In a show down with cotton, nylon and polyester fabrics, the polyethylene fabric was found to exhibit faster wicking qualities, though repeated wetting did weaken its performance. Fortunately, an easy fix was found.
"You can refresh the material by rubbing it against itself, and that way it maintains its wicking ability," reported Boriskina. "It can continuously and passively pump away moisture."
As polyethylene doesn't play nice with other molecules, traditional inks and dyes couldn't be used to add color. Instead, colored particles were added to the raw powder before the yarn was extruded.
The team says that coloring the fabric in this way contributed to the material's "relatively small ecological footprint." Using a life cycle assessment tool commonly employed by the textile industry, the engineers determined that the material and the fabric production method required less energy than polyester and cotton.
"Polyethylene has a lower melting temperature so you don’t have to heat it up as much as other synthetic polymer materials to make yarn, for example," explained Boriskina. "Synthesis of raw polyethylene also releases less greenhouse gas and waste heat than synthesis of more conventional textile materials such as polyester or nylon.
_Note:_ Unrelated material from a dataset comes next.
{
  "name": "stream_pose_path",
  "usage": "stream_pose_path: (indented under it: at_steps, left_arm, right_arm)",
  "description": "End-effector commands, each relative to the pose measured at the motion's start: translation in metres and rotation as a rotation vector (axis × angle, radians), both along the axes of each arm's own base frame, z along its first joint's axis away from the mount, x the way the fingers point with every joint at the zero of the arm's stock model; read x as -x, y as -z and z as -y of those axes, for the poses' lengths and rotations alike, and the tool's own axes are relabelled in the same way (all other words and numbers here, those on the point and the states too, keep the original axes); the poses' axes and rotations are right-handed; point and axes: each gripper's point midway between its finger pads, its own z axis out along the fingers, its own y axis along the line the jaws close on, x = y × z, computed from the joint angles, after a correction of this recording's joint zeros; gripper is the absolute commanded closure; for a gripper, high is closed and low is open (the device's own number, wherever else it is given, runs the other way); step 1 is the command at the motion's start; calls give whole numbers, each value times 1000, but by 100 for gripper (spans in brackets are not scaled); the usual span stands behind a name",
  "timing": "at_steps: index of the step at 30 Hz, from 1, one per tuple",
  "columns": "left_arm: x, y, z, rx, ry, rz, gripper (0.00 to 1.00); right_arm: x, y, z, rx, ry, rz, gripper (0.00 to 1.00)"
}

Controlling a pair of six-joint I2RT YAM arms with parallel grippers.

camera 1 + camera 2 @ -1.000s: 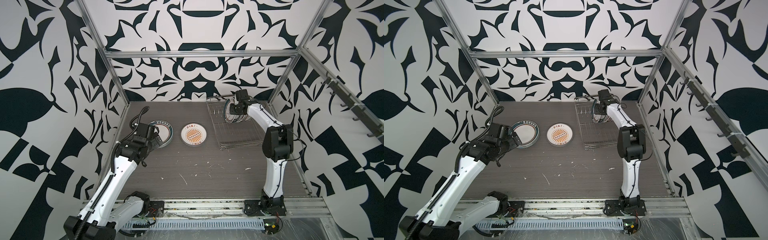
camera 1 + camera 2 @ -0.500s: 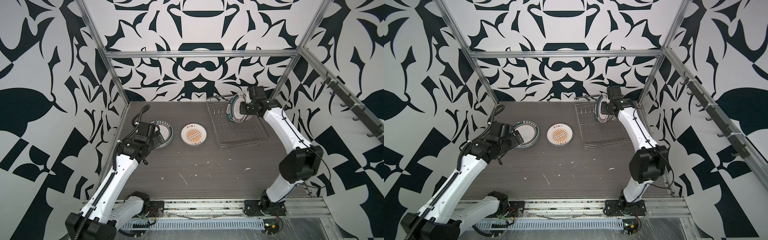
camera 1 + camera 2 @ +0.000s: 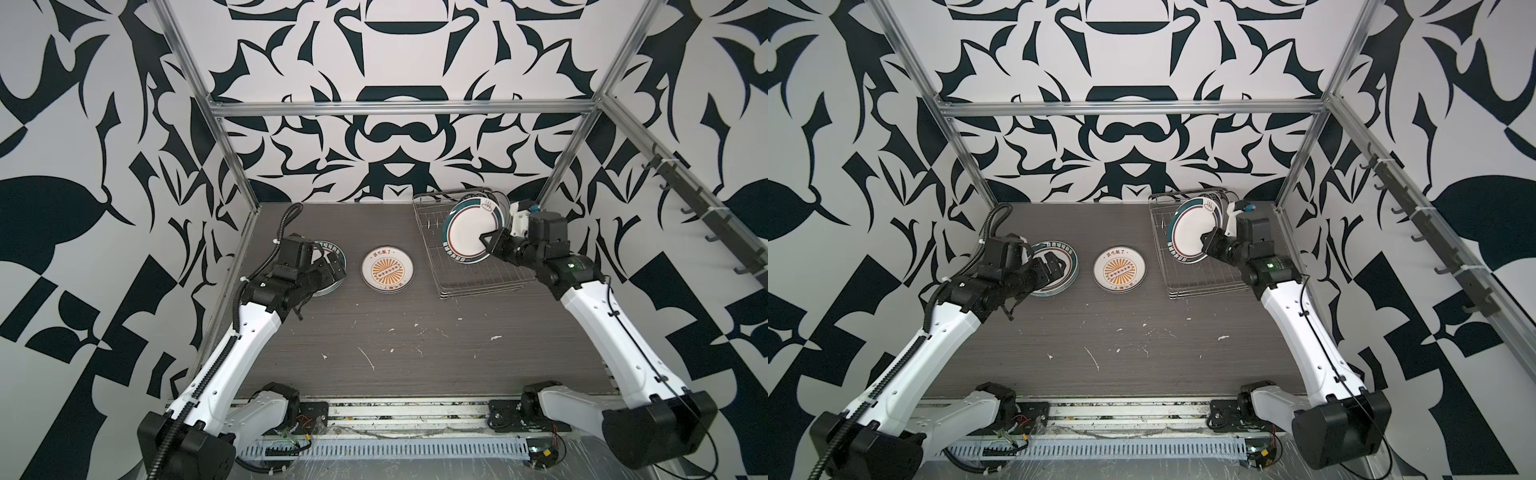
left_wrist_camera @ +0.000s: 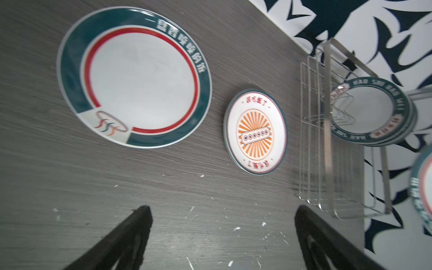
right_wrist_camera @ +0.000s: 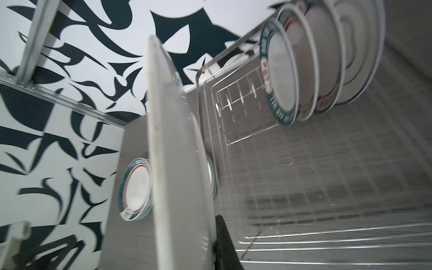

Cotton also takes a lot of land, fertilizer, and water to grow, and is treated with harsh chemicals, which all comes with a huge ecological footprint."
The smaller environmental footprint continues through to real-world use too, with Boriskina saying that a 10-minute cold cycle could be enough to keep clothing clean and fresh.
It is hoped that the discovery could lead to plastic bags, food wrapping, coffee cups and more being recycled into clothing and footwear instead of adding to our huge waste problem. Indeed, the team is currently looking at sportswear, military and space technology applications.
A paper on the research has been published in the journal Nature Sustainability.